**EXERCISE AIM**:
Using the records below, report how many lines include "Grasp", and give no more than the number.

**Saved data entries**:
----

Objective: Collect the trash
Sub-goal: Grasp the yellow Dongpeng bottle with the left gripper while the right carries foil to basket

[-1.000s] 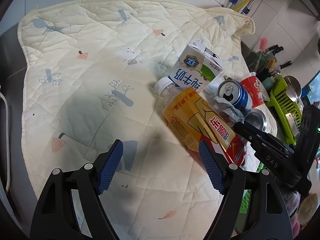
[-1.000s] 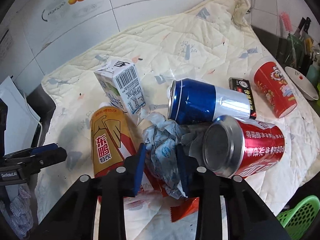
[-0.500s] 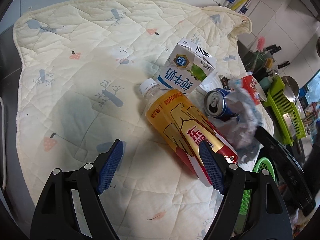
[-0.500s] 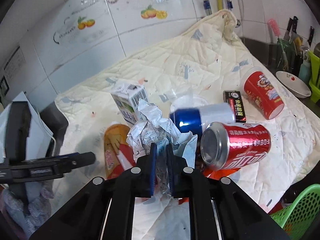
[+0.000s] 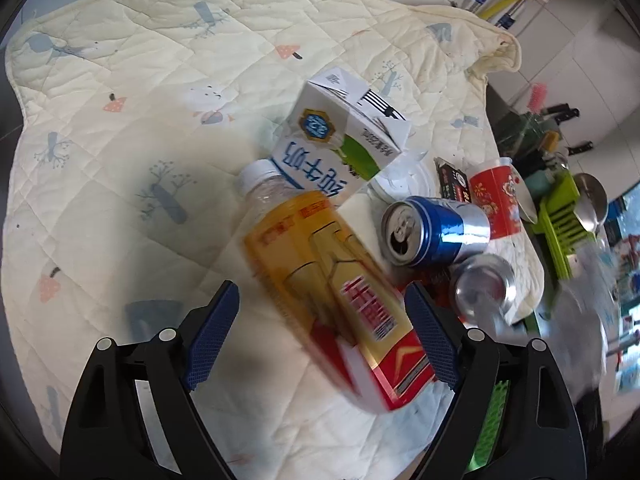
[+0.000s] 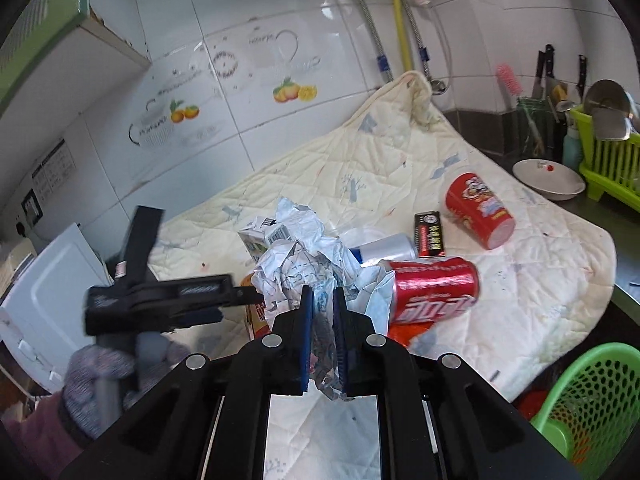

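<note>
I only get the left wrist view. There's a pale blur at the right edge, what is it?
Observer: Crumpled paper. The right tool is shut on it.
Operator: And the can showing me only its silver end?
Observer: A red cola can, on its side on the quilt, right beside the paper.
Operator: The green mesh at my bottom edge?
Observer: A green plastic basket, standing lower than the quilt's near edge, to the right of the right tool.
</note>
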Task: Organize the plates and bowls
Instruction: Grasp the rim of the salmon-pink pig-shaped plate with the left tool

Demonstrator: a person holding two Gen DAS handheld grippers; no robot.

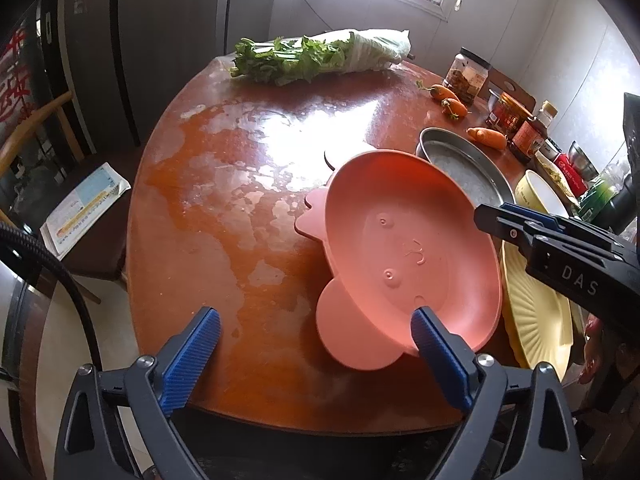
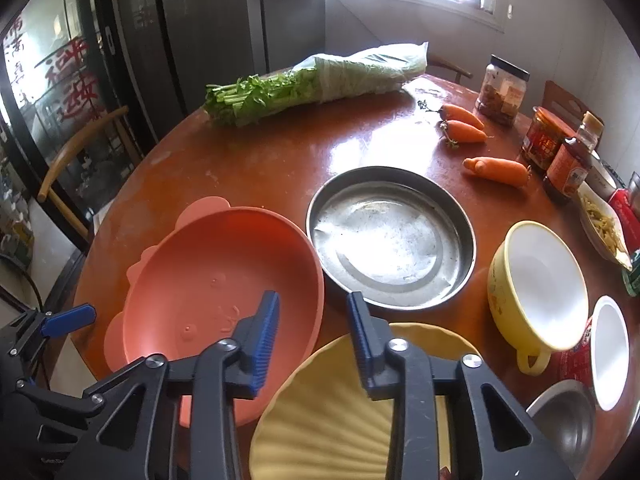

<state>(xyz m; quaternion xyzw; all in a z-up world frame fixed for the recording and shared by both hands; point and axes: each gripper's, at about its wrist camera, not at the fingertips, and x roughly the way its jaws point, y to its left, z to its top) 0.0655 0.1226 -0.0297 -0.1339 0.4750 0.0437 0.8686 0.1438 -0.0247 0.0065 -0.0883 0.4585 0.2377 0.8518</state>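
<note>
Right view only, cup (image 2: 610,352), left claw (image 1: 316,316) released, right claw (image 2: 312,300) loose astride pink plate (image 2: 208,280)

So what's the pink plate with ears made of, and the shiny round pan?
The pink plate looks like matte plastic or silicone: even colour, moulded face and ears, no glare. The round pan looks like bare metal, probably steel: grey, reflective and scuffed.

Glossy, worn wooden table (image 2: 248,152); matt pink plastic plate (image 2: 200,292); dull scuffed metal pan (image 2: 392,236) at centre; ribbed matt yellow plate (image 2: 320,412) at bottom; glossy yellow bowl (image 2: 536,288), white inside.
</note>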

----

**SOLUTION TO THIS EXERCISE**:
2